Differential microRNA Expression during Myogenic Progenitor Cell Proliferation and Differentiation. Mus musculus

MicroRNAs (miRNAs) are important in the regulation of many biological processes such as growth and development. To evaluate the role of miRNAs in skeletal muscle regeneration, global miRNA expression was measured during muscle cell growth and differentiation. Primary cultures of murine myogenic progenitor cells (MPC) were studied for miRNA expression using quantitative PCR-array. During MPC differentiation or proliferation, 139 or 16 miRNAs, respectively, exhibited significant >2-fold changes. Cluster analysis revealed 5 distinct miRNA expression patterns at different stages of differentiation. Fourteen miRNAs exhibiting >10-fold change during differentiation included miR-1, 10b, 96, 98, 133a, 139-5p, 330, 335-3p, 339-5p, 344, 486, 499, 504, and 598. Ten of these miRNAs were located in introns of protein coding genes, such as miR-499 located in the myosin heavy chain isoform Myh7b. In silico analysis of possible miRNA-mRNA interactions indicated that many of these miRNAs targeted mRNA critically involved in muscle differentiation. Interestingly, several miRNAs targeted different sites in a given mRNA, suggesting coordinated expression of multiple miRNAs to ensure the regulation of essential genes. These results identify differentially expressed miRNAs that could represent new regulatory elements in MPC proliferation and differentiation. Overall design: Myogenic progenitor cell (MPC) growth and differentiation are key elements duing muscle regeneration. Using defined culture conditions to promote proliferation or differentiation, we profiled miRNA expression in primary cultures of murine MPC.

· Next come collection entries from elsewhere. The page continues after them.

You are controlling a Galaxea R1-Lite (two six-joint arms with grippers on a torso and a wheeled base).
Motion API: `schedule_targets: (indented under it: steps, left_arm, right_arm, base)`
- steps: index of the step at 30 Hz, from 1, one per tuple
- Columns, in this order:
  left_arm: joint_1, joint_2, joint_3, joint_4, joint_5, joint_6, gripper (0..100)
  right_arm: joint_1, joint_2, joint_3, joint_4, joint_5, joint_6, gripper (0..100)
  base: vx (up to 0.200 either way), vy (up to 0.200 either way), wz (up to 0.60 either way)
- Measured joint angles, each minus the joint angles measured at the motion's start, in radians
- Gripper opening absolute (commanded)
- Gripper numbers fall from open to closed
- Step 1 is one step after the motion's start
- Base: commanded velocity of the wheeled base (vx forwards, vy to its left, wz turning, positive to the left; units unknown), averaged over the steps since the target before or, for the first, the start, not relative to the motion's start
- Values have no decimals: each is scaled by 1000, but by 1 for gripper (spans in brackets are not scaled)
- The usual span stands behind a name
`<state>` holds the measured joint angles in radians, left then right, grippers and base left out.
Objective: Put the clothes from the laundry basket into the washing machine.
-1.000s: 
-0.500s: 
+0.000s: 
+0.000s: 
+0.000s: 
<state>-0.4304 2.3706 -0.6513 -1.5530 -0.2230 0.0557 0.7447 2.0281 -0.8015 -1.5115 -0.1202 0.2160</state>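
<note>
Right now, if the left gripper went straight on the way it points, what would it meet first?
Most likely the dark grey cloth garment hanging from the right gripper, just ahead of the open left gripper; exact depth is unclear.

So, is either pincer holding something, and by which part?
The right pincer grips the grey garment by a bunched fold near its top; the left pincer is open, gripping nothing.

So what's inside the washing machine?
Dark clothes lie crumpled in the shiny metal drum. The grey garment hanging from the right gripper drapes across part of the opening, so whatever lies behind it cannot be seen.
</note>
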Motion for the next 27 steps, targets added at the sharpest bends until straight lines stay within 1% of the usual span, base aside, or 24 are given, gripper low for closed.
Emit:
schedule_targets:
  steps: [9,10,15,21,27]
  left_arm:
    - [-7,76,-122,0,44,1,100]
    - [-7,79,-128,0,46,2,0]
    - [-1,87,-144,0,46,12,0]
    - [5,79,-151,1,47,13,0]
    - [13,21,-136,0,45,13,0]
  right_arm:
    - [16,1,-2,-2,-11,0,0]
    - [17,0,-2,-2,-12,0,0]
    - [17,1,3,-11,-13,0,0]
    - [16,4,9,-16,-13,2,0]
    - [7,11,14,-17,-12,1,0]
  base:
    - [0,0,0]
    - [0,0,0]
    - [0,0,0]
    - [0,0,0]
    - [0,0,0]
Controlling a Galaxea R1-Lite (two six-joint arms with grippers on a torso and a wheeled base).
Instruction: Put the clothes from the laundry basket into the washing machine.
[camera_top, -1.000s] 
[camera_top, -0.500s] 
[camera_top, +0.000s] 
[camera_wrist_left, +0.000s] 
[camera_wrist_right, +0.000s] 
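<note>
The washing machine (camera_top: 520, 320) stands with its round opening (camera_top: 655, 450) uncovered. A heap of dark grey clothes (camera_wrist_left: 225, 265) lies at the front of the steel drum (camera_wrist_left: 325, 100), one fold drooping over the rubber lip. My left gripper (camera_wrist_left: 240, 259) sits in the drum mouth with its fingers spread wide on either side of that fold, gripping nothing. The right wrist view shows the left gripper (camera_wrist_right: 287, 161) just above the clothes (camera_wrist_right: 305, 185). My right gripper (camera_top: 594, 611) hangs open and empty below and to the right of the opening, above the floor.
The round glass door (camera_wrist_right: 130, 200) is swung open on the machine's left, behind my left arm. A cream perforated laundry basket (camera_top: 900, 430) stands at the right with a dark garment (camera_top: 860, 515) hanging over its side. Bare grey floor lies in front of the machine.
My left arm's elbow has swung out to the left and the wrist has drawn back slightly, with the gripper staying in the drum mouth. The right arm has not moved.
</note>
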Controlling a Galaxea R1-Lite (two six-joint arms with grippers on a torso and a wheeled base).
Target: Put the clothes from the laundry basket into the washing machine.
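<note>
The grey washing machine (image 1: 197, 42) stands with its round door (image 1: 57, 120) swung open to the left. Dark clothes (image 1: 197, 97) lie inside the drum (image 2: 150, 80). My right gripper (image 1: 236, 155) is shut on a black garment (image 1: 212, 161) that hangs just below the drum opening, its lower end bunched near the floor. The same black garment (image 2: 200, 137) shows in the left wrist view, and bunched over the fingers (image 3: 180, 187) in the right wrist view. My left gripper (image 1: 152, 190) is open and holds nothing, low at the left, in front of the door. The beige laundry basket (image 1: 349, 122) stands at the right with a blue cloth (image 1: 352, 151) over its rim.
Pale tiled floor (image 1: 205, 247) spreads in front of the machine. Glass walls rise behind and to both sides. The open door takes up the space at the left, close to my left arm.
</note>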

微小RNA（microRNAs，miRNAs）在诸多生命过程（如生长与发育）的调控中发挥关键作用。为探究miRNAs在骨骼肌再生中的功能，本研究检测了肌细胞生长与分化过程中的全基因组miRNA表达水平。本研究采用定量PCR芯片（quantitative PCR-array），对小鼠成肌祖细胞（murine myogenic progenitor cells，MPC）的原代培养物进行miRNA表达分析。在MPC分化与增殖阶段，分别有139种和16种miRNAs的表达量出现显著的2倍以上变化。聚类分析结果显示，在分化的不同阶段存在5种独特的miRNA表达模式。在分化过程中表达量变化超过10倍的14种miRNAs包括：miR-1、10b、96、98、133a、139-5p、330、335-3p、339-5p、344、486、499、504及598。其中10种miRNAs位于蛋白质编码基因的内含子区域，例如miR-499定位于肌球蛋白重链异构体Myh7b的基因内含子中。对miRNA与信使RNA（messenger RNA，mRNA）潜在结合关系的硅基分析结果显示，诸多上述miRNAs的靶标mRNA均与肌肉分化过程密切相关。值得注意的是，部分miRNAs可结合同一mRNA的不同位点，这提示多种miRNAs可协同表达，以实现对关键基因的精准调控。本研究结果筛选出了差异表达的miRNAs，这些miRNAs或可作为MPC增殖与分化过程中的新型调控因子。 实验整体设计：成肌祖细胞（MPC）的生长与分化是骨骼肌再生的核心环节。本研究通过设定特定培养条件分别诱导MPC增殖与分化，对小鼠MPC原代培养物的miRNA表达谱进行了分析。